How to manually set coefficients for variables in linear model?

ffriend picture ffriend · Sep 7, 2012 · Viewed 19.7k times · Source

In R, how can I set weights for particular variables and not observations in lm() function?

Context is as follows. I'm trying to build personal ranking system for particular products, say, for phones. I can build linear model based on price as dependent variable and other features such as screen size, memory, OS and so on as independent variables. I can then use it to predict phone real cost (as opposed to declared price), thus finding best price/goodness coefficient. This is what I have already done.

Now I want to "highlight" some features that are important for me only. For example, I may need a phone with large memory, thus I want to give it higher weight so that linear model is optimized for memory variable.

lm() function in R has weights parameter, but these are weights for observations and not variables (correct me if this is wrong). I also tried to play around with formula, but got only interpreter errors. Is there a way to incorporate weights for variables in lm()?

Of course, lm() function is not the only option. If you know how to do it with other similar solutions (e.g. glm()), this is pretty fine too.

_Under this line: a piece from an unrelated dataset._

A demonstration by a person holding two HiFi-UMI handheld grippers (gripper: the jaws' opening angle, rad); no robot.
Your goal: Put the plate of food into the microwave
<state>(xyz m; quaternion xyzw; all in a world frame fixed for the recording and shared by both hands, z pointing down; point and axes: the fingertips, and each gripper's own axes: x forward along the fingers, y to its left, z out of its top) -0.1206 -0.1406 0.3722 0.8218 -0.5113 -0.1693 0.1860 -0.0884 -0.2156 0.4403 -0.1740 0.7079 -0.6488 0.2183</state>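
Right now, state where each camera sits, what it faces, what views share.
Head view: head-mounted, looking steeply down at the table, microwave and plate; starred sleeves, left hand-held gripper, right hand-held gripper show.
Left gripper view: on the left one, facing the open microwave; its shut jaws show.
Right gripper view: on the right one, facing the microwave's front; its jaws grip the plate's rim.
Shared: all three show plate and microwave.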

UPD. After few comments I understood that the way I was thinking about the problem is wrong. Linear model, obtained by call to lm(), gives optimal coefficients for training examples, and there's no way (and no need) to change weights of variables, sorry for confusion I made. What I'm actually looking for is the way to change coefficients in existing linear model to manually make some parameters more important than others. Continuing previous example, let's say we've got following formula for price:

price = 300 + 30 * memory + 56 * screen_size + 12 * os_android + 9 * os_win8

This formula describes best possible linear model for dependence between price and phone parameters. However, now I want to manually change number 30 in front of memory variable to, say, 60, so it becomes:

price = 300 + 60 * memory + 56 * screen_size + 12 * os_android + 9 * os_win8

Of course, this formula doesn't reflect optimal relationship between price and phone parameters any more. Also dependent variable doesn't show actual price, just some value of goodness, taking into account that memory is twice more important for me than for average person (based on coefficients from first formula). But this value of goodness (or, more precisely, value of fraction goodness/price) is just what I need - having this I can find best (in my opinion) phone with best price.

Hope all of this makes sense. Now I have one (probably very simple) question. How can I manually set coefficients in existing linear model, obtained with lm()? That is, I'm looking for something like:

coef(model)[2] <- 60

This code doesn't work of course, but you should get the idea. Note: it is obviously possible to just double values in memory column in data frame, but I'm looking for more elegant solution, affecting model, not data.

Answer

Greg Snow picture Greg Snow · Sep 7, 2012

It looks like you are doing optimization, not model fitting (though there can be optimization within model fitting). You probably want something like the optim function or look into linear or quadratic programming (linprog and quadprog packages).

If you insist on using modeling tools like lm then use the offset argument in the formula to specify your own multiplyer rather than computing one.